Not for the first time, Tom wondered how he’d be identified if he met a sudden, dismembering death. It always depressed him to think that, unless he somehow stayed united with his credit card, there wasn’t much to mark him out from the crowd. Cheap watch, no wedding ring, all his own teeth. He had a short white scar beside his left eye – a humiliating reminder of crashing his car while he was in the middle of his driving test – and he’d broken his leg in two places playing basketball in college, so he supposed someone somewhere might still have the X-rays. He hoped so. He doubted his appendectomy scar would make him an instantly recognizable corpse.

Tom wished he could make amends; wished there was something he could do for Lucia and her family. He toyed briefly with the idea of asking Pete to send him to Tulsa to help with the investigation but knew he’d be as welcome there as a red-headed stepchild.

New TV pictures had come in from Oklahoma and Tom rolled himself upright to see them properly aligned.

The plane had gouged a brutal crater in a ripe corn crop. What hadn’t been pulverized or driven into the Oklahoma soil hulked and smoked like a truculent teenager.
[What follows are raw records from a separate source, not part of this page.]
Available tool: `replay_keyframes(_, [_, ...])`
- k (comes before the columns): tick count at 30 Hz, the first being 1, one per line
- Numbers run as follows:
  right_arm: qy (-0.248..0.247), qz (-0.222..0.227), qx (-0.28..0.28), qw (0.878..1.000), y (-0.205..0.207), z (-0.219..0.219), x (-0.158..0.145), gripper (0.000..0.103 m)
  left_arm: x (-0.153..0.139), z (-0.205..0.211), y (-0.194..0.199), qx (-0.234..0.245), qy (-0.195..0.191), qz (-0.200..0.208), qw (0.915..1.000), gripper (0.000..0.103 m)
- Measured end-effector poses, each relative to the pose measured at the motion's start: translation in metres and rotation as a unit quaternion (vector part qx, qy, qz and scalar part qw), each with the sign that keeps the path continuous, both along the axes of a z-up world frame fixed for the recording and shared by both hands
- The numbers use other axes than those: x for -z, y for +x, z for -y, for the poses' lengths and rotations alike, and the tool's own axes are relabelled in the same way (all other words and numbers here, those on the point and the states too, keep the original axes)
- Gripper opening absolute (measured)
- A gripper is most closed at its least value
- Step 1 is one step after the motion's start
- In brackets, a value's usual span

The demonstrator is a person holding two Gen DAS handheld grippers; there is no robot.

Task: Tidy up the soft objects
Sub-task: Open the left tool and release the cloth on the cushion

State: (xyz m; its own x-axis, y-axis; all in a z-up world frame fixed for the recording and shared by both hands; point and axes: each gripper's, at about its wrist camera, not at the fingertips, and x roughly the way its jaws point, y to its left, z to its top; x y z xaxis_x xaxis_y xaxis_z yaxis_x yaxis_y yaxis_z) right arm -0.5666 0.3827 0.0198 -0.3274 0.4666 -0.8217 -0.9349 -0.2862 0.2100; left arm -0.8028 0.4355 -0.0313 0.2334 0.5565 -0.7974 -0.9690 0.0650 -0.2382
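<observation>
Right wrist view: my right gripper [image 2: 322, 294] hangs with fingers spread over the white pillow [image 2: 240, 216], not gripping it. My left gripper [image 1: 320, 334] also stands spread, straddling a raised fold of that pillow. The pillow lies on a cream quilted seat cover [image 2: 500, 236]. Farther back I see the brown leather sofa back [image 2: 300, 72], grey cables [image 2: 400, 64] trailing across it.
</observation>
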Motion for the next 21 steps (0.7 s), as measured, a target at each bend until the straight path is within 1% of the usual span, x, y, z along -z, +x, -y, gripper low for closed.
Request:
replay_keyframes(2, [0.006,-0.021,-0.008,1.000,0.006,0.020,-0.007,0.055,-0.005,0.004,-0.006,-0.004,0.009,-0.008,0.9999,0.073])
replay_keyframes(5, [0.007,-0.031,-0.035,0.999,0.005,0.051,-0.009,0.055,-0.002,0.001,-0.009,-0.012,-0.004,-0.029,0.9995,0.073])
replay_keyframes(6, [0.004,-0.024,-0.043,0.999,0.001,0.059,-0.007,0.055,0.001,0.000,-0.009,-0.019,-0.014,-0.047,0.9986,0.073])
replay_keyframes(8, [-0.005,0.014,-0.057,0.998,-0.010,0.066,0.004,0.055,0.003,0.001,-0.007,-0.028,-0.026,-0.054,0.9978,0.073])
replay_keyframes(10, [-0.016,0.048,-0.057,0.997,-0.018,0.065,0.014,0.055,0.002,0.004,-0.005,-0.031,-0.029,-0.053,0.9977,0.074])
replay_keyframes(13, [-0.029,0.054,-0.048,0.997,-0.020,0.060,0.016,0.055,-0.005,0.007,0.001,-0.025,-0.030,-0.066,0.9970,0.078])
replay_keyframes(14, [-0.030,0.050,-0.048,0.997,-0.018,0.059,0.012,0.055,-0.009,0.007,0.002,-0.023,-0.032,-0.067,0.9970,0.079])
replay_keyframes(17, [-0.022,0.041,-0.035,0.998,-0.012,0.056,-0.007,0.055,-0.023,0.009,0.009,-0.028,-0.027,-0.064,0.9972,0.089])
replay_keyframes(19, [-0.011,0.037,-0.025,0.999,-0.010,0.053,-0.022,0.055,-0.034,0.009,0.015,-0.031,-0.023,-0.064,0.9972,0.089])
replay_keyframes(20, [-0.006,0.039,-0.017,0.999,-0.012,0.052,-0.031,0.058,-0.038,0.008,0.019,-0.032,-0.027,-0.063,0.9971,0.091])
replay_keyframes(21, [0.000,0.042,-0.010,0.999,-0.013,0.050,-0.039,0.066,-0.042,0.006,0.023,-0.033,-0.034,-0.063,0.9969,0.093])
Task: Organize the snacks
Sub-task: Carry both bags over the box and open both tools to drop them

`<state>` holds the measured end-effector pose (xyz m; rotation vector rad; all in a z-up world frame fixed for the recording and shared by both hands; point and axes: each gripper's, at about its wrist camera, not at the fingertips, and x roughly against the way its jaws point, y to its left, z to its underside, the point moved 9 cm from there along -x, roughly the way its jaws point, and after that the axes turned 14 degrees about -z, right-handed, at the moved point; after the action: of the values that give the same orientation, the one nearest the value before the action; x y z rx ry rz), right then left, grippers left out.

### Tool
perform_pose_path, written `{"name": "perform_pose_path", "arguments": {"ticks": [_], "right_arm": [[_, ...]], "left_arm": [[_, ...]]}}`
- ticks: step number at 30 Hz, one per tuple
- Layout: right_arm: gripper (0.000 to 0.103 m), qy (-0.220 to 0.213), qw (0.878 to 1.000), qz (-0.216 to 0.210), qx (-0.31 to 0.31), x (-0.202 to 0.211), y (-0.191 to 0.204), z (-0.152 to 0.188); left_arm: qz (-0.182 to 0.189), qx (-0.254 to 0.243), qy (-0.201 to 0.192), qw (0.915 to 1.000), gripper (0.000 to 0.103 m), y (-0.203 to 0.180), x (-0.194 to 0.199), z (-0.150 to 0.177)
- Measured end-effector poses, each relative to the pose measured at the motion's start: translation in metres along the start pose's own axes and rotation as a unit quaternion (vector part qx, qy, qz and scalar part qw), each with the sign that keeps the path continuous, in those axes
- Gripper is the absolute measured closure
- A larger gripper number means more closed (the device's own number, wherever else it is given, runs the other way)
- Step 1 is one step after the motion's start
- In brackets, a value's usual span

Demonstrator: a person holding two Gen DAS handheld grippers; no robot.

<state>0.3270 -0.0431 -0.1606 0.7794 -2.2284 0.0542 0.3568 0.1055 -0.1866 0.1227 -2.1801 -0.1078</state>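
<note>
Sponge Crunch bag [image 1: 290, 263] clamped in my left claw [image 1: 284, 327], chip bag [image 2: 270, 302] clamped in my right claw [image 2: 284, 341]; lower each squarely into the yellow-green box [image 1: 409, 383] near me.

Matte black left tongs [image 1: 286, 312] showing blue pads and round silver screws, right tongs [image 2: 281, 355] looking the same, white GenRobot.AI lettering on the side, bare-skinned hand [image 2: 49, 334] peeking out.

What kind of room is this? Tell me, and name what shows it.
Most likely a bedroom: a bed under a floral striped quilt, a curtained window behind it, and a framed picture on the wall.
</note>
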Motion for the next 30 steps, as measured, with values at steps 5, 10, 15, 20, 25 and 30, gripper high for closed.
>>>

The high corn masked any view of the ground around the wreckage and he felt a grudging nudge of sympathy for Lenny Munro. The site was a bitch. You wouldn’t be able to see ten feet through the corn; agents would have to walk between the tall rows, marking debris, flagging body parts, charting mayhem. Investigators would only ever be able to get a proper look at the pattern of the crash from a helicopter, and from carefully gridded maps that would take days to complete.

Even so, a tingle ran up his neck and the backs of his ears prickled with realization. From this new angle, he didn’t need a map or a close-up to see that Flight 823 had suffered at least one major breach where the fuselage joined the leading edge of the starboard wing.

In a sudden motion that made him wince as his feet hit the floor, Tom moved to his desk and impatiently jabbed his computer into life.

He suppressed the guilty image of Ness crying, silver tape hanging from her bruised cheek, as he ran through his favourites – an eclectic mix that included NTSB.gov, PokerStars.com and Slutz.net.

The NTSB site drily informed him that the crash of Flight 823 was already under investigation. Standard stuff.

Slutz.net told him that 36DD Suzy wanted to suck him dry. Standard stuff.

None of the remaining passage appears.